At the conclusion of his regular weekly public audience on October 5, the Holy Father was presented with the car, an all-terrain vehicle that ranges in price from $60,000 to $100,000 depending on optional equipment. Michael Ganal, the marketing director for BMW, said that the firm was proud to add another car to the Vatican fleet, which already includes several BMW models donated previously.

Informed sources said that the X5 would probably be turned over to the Vatican police force.

When he travels by car, Pope Benedict uses the same vehicle that was donated to Pope John Paul II. In 2002, Daimler-Chrysler offered Pope John Paul a new "popemobile"-- a gray Mercedes sedan, armored and specially equipped; it remains in use today.

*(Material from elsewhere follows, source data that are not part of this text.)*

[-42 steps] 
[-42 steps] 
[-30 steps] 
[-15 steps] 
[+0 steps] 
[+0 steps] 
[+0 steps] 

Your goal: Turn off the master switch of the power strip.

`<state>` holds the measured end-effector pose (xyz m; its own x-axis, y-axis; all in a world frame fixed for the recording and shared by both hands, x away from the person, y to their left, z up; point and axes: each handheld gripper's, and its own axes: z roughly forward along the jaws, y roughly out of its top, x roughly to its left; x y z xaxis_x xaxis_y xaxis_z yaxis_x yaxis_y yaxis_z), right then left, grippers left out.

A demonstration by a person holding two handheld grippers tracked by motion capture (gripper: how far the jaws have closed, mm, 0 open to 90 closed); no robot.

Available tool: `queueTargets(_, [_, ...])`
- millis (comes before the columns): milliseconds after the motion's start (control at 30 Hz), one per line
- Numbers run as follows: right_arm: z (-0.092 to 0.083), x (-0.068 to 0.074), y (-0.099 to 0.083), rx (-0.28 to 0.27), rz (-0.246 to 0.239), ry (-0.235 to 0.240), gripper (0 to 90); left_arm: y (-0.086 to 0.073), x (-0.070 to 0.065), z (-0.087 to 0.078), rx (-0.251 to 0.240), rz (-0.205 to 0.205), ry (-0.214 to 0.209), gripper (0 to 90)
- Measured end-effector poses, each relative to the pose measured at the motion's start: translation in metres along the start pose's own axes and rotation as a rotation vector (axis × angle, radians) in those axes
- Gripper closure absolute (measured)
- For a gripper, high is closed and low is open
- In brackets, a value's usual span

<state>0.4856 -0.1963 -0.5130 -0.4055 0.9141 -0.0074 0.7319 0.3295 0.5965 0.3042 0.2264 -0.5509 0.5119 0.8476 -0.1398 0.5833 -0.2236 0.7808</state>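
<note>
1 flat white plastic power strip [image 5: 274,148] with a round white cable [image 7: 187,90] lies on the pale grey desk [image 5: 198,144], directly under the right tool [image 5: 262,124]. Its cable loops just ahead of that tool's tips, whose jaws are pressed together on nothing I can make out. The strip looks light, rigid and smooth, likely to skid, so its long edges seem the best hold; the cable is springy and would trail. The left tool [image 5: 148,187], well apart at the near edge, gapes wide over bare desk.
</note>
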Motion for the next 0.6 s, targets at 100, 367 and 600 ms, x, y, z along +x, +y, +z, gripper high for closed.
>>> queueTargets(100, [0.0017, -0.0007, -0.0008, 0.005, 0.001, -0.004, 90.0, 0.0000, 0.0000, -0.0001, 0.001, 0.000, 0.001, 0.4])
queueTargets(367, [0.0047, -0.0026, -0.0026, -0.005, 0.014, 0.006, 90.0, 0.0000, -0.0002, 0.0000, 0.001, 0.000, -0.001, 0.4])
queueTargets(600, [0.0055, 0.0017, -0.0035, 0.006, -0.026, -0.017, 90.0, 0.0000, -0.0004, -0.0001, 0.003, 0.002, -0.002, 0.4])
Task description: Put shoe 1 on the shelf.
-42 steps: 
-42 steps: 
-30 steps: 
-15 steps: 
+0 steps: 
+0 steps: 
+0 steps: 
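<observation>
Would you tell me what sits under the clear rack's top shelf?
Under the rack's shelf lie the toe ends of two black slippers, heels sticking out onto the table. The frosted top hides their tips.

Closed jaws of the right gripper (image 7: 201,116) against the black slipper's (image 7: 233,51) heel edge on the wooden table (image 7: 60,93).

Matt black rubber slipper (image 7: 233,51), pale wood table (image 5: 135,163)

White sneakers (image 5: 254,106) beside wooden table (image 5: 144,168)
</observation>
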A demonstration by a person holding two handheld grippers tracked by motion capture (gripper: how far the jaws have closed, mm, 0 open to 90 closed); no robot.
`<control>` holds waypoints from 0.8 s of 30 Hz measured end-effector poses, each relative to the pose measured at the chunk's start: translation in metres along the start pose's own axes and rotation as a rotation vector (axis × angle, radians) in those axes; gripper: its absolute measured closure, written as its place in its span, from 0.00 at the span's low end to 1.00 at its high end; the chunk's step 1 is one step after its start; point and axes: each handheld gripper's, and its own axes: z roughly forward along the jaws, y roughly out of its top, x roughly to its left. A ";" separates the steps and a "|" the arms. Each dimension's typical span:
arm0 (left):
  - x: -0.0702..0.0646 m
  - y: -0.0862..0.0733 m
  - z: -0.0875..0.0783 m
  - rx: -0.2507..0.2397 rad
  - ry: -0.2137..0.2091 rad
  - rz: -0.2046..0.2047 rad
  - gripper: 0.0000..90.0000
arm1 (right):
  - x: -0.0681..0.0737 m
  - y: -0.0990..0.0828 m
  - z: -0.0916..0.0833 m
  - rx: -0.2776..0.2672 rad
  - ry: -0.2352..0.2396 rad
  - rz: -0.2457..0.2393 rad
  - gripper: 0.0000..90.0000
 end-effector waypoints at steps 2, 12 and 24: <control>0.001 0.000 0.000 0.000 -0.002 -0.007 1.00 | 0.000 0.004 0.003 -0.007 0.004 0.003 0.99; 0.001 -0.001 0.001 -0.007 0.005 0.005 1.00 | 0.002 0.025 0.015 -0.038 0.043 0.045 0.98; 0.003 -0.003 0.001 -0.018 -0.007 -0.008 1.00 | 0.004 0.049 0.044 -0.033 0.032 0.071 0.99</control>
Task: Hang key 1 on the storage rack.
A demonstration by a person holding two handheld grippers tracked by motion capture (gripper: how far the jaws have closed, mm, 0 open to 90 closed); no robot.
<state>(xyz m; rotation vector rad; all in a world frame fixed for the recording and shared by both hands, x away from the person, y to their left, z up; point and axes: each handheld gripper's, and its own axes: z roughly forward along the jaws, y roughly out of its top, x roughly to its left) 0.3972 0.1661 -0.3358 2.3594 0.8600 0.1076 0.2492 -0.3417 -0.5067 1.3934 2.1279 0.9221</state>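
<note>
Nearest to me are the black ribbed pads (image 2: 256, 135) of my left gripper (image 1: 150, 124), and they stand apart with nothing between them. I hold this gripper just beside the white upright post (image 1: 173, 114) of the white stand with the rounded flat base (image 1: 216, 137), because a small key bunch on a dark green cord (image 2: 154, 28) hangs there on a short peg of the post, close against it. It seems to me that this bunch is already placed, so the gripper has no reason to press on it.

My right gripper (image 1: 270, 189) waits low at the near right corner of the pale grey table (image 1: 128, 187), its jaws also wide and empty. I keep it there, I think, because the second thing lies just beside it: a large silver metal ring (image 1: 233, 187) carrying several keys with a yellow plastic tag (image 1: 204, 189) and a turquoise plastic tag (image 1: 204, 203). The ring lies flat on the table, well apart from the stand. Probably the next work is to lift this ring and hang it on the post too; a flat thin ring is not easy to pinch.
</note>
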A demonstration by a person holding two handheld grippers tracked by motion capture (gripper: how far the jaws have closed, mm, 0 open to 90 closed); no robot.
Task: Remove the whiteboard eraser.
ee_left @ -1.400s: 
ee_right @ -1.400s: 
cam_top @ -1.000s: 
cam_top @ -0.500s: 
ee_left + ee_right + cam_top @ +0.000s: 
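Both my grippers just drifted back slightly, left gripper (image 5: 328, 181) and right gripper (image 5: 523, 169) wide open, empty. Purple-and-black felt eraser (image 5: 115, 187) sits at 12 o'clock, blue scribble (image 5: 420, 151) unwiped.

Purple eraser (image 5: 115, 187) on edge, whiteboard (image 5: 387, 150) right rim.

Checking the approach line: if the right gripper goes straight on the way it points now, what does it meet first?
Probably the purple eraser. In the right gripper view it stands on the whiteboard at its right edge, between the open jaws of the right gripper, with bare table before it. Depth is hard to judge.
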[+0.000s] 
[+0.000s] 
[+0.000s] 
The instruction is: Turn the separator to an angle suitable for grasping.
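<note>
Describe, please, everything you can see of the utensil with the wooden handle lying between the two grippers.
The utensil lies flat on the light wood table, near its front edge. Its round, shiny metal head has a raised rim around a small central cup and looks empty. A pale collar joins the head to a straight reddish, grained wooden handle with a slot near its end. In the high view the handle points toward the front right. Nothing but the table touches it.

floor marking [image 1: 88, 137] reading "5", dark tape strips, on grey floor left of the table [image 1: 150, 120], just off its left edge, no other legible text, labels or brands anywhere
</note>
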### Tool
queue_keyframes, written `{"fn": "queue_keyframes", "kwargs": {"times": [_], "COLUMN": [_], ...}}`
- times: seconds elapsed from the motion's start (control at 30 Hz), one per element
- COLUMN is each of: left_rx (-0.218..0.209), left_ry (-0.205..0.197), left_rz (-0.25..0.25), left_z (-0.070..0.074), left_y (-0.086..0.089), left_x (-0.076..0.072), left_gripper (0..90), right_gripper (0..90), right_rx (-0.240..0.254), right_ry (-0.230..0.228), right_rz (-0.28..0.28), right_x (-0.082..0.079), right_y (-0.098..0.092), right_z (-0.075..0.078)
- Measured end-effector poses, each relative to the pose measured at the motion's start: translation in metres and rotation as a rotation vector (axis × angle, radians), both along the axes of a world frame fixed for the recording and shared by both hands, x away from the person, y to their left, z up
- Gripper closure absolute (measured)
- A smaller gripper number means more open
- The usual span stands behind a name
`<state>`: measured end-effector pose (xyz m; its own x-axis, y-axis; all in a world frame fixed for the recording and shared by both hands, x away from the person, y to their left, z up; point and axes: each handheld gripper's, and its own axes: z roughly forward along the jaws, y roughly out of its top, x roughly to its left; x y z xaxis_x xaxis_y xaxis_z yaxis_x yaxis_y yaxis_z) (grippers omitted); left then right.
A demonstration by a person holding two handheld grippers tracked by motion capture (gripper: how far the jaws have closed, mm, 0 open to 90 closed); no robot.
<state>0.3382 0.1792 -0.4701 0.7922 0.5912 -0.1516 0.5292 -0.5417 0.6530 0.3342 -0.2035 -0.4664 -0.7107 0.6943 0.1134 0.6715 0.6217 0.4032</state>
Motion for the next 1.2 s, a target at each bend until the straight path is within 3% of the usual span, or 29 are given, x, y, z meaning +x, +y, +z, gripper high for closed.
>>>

But several European car manufacturers-- notably BMW, Mercedes, and Volkswagen-- have vied for the publicity that they receive by donating newer vehicles to the Pope. During the World Youth Day celebrations in Cologne in August of this year, Volkswagen made new cars available without charge to many Catholic leaders.

In 2001, BMW donated several cars, in the white-and-yellow colors of the Holy See; they are now used by Vatican employees. More recently, Daimler-Chrysler donated several vehicles, including a mini-bus that is now used by the Swiss Guard.

The first pontifical automobile was presented to the Vatican in 1909, but never used by a Roman Pontiff. In 1929, after the signing of the Lateran Accords, the Italian manufacturer Fiat offered a car to Pope Pius X, inviting him to use the vehicle to "visit" Rome, now that the Vatican was a separate city-state. In 1930, Daimler-Chrysler offered a limousine to Pope Pius XI, and it was used regularly by his successor, Pius XII-- most notably when he traveled to Castel Gandolfo to avoid the bombing of Rome during World War II. That vehicle, a Nurburg 460, is now on display in a museum dedicated specifically to pontifical cars. Also on view are the cars-- including a Bianchi, Fiat, Graham-Paige, and Citroën-- donated to various other Pontiffs.

Since the death of Pope John XXIII in 1963, the Vatican has used various customized vehicles-- such as a Toyota Land Cruiser-- to allow the Pope to be seen by the crowds during papal audiences. Pope John Paul II was riding in one such vehicle, an open Fiat Campagnola, when he was shot in St. Peter's Square in May 1981.

In donating the latest vehicle to Pope Benedict, the BMW cited a list of associations with the current Pontiff. The manufacturer's headquarters are in Munich, where the Pope was once Archbishop; a major plant is in Ratisbon, where the Pontiff taught from 1969 to 1977. During World War II, when he was drafted into a German air-defense team along with his seminary class, the young Joseph Ratzinger was trained for an assignment protecting a BMW plant-- then manufacturing airplane motors-- north of Munich.